Wednesday, May 25, 2016

Bass ackwards

The planes are tied down facing south, into the prevailing wind.  To help the TSA, they are within sight of the FBO front desk.  It's been that way for years.

But when the large jet arrived the winds were from the north, at least briefly.  The peak wind for the week was only 36 knots, which is a lot for a Cessna 152 or a DA-20 but not so bad for a jet (I've landed a King Air at 55 knots so this is not just blowing smoke).  So the jet was parked facing north.

After a few days the jet was ready to leave.  Other jets had asked to be towed to face away, but this jet started the engines and applied breakaway thrust while tail-to-tail with a Cessna 172.

Crunch one Cessna 172.

The tail slammed down onto the pavement, bending the rudder and the elevators.  This is the shop's busiest season, so the airplane is grounded until...whenever.

 

The owner's company makes a product I use.  Would it be fair to ask for a few free cases as compensation for lost revenue?

That's not fair.  The crew probably doesn't know that they did this; they could not see or hear it from the cockpit. Besides, it happened behind them. They have "plausible deniability" because there were no witnesses.  But there was only one jet parked tail-to-tail with this 172 all week, and nobody had flown or even started the 172 in the meantime.

They might say "We didn't do it on purpose" but follow Dave English's reasoning to see that there is no such thing as an accident.

You have to "On purpose not do it."  Or as the Navy puts it, "Beware of jet blast."



I have been in similar situations in the King Air.  The solution is easy, if you think of it: you can start a PT-6 engine in feather, so there is no jet blast.  That's "on purpose not doing it."

Or you can have the plane towed so its jet blast won't hurt anything.

But that means looking behind you to see what your jet blast will hit.  I do this in everything except gliders.

We instructors often say "Never put an airplane anyplace you haven't put your brain first."  Now we have another saying to pass on:

Never put an airplane anyplace you haven't put your butt first.

3 Comments:

At May 26, 2016 at 6:59 AM , Blogger Lane Clayson said...

Did the fbo marshal them to parking, and then monitor the start?
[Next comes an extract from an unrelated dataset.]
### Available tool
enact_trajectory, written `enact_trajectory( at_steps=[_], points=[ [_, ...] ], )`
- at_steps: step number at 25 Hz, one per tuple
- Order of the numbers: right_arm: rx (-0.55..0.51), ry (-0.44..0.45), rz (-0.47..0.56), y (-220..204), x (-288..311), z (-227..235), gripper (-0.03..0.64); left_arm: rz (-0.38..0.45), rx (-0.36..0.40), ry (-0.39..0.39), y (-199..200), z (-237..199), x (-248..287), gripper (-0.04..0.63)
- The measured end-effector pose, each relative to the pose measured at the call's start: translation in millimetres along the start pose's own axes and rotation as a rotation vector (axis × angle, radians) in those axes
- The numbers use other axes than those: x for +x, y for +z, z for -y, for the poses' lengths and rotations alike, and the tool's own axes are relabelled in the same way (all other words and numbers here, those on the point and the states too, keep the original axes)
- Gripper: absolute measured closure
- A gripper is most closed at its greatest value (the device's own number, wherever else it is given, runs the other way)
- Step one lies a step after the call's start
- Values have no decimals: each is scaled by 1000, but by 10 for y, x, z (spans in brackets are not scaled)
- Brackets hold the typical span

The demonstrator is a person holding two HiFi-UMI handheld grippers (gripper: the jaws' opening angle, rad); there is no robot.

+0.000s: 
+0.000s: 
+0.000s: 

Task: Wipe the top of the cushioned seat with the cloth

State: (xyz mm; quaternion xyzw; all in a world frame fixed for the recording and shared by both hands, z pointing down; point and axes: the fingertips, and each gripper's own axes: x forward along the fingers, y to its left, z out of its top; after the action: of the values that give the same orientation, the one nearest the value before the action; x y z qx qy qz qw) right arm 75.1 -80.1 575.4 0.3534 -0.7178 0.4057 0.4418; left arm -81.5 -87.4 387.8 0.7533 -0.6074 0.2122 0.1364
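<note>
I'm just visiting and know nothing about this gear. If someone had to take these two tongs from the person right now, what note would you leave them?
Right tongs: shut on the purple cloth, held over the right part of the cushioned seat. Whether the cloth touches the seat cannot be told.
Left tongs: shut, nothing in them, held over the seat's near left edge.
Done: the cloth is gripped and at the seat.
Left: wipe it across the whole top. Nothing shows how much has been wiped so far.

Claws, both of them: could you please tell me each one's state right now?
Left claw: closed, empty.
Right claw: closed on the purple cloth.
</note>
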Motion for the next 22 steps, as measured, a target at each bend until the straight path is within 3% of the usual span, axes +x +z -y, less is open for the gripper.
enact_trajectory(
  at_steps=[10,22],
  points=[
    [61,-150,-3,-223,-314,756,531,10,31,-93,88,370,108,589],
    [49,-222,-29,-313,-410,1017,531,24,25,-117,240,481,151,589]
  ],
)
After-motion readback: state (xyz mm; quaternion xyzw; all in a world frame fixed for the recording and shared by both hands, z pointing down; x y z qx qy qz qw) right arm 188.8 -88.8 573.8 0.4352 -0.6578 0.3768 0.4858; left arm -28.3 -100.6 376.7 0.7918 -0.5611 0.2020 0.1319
Or manage the ramp? NATA training,and standards followed would have prevented the loss.

 
At May 26, 2016 at 6:59 AM , Blogger Lane Clayson said...

Did the fbo marshal them to parking, and then monitor the start? Or manage the ramp? NATA training,and standards followed would have prevented the loss.

 
At May 26, 2016 at 11:46 AM , Blogger Dr.ATP said...

I don't know about the marshalling or the monitoring because I wasn't there.